[General] Is there any interest in porting Lively to Flash 9?

Patrick Mueller pmuellr at muellerware.org
Fri Feb 22 02:59:43 CET 2008


On Feb 21, 2008, at 1:06 PM, Andy Burnett wrote:

> I believe it is a long standing practice on the internet that  
> Newbies are allowed to ask at least one heretical question a day.  
> So...  I am wondering whether the Flash VM is a possible target for  
> Lively?  I know that the idea is to try to avoid plug-ins, it is  
> just that Flash 9 seems to be so fast - and so widely available -  
> that it could be a fantastic platform for the system.
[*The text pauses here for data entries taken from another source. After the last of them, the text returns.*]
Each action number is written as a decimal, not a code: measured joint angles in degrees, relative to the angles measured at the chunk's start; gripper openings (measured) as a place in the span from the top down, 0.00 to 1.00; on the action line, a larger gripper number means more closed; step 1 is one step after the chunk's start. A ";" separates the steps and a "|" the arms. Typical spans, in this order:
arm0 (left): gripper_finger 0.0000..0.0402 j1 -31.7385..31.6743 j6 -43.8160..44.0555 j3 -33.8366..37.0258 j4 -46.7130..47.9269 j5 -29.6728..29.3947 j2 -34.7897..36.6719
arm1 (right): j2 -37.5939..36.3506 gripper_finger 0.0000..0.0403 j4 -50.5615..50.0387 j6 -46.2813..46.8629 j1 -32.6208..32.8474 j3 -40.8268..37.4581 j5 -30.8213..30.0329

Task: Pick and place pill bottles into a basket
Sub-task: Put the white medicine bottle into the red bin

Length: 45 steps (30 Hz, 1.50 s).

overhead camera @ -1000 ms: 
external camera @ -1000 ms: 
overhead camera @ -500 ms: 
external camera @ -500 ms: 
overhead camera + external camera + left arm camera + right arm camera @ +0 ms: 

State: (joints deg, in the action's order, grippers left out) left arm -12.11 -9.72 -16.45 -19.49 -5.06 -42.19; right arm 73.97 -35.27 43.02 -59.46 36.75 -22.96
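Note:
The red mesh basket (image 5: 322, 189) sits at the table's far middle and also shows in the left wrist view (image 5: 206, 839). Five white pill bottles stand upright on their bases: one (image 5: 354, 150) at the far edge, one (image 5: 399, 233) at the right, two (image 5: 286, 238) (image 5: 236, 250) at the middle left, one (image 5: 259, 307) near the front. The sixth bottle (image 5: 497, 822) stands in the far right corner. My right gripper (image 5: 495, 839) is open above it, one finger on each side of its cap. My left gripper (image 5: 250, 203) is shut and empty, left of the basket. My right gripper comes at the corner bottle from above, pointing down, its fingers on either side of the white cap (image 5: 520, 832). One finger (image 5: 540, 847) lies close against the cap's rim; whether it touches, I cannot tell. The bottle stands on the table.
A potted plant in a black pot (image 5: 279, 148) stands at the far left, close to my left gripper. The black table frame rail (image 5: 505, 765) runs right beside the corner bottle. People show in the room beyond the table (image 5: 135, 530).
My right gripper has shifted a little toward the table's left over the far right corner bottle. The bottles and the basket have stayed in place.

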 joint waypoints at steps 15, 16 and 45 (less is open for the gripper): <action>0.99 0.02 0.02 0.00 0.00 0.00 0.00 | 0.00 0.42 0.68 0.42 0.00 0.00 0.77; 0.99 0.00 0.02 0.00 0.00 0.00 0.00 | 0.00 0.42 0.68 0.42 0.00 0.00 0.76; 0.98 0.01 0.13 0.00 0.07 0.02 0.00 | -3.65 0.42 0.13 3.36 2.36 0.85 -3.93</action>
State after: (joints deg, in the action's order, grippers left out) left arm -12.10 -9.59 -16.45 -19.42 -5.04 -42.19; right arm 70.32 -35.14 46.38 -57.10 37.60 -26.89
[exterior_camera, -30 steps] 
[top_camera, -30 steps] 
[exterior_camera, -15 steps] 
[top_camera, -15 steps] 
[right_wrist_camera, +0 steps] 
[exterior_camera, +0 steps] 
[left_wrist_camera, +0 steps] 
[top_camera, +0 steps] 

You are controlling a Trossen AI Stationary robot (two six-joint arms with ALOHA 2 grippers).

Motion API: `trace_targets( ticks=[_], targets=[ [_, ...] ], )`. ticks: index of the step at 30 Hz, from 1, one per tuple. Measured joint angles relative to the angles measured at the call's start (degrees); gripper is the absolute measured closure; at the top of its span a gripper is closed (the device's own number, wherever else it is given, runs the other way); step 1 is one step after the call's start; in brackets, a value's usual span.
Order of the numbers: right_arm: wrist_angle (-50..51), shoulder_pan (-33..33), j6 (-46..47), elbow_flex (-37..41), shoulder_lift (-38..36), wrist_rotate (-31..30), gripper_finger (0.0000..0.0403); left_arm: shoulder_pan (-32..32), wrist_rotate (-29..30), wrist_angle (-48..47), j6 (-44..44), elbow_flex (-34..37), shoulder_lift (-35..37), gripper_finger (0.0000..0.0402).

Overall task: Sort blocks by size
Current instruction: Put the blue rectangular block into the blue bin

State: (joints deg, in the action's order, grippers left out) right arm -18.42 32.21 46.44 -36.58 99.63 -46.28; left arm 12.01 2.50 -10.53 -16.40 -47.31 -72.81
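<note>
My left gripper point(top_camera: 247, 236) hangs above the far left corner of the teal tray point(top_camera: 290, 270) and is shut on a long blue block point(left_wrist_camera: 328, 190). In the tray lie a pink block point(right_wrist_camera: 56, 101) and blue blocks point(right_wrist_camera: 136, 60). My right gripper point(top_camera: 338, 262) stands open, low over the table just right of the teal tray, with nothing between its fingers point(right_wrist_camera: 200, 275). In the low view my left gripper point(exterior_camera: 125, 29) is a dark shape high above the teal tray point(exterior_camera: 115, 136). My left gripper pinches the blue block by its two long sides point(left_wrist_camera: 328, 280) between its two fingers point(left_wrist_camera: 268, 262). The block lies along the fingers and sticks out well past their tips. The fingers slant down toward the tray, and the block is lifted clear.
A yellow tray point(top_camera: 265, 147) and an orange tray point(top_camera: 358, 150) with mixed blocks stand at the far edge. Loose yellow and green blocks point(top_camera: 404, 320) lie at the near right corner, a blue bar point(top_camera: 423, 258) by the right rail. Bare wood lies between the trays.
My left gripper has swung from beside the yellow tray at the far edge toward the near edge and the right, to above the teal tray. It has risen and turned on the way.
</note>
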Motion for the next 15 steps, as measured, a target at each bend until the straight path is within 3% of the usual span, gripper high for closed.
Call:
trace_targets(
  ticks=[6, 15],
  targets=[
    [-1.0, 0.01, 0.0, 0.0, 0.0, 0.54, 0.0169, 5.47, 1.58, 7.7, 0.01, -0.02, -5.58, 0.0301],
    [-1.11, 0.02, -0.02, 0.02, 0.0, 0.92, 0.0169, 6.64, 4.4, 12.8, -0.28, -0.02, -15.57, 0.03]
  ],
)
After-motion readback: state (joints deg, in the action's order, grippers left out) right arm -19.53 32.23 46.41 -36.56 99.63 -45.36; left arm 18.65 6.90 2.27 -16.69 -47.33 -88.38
I suspect you are thinking of Flex / ActionScript 3.0.  I think one of  
the problems is that AS 3 is lacking some of the uber-dynamic features  
available in JavaScript, like eval().  I'm guessing that, in LK, when  
you "edit a method", the method body is eval'd (or passed into  
Function(), which I believe is also unavailable), and then attached to  
the relevant object (class?).  You might imagine rigging something up  
where you send 'classes' to reload to a server, which compiles them to  
ABC (AS 3.0 bytecode format), and then hope that there's some way of  
dynamically loading the .abc file in a running Flash movie.   
Alternatively, write a compiler in AS 3.0 that compiles 'source' to an  
ABC format, and then use a dynamic loading capability to 'load' the  
class.

Both seem pretty painful.

Another option might be to use Flash as the UI, but use 'browser JS'  
in the browser as your 'code'.  Since I believe you can bi- 
directionally talk between a Flash movie and browser JS.  Still seems  
kinda painful.

But here's the killer for me.  Flex currently doesn't support the  
mouse wheel on the Mac to scroll through scrollable things.  Making it  
totally useless as a UI framework for me.  Anymore, the only use I  
have for scroll bars, almost anywhere, is the visual feedback; the  
inane precise mousing required to drive it is frankly nuts.

Lots of assumptions here; please correct me if I'm wrong!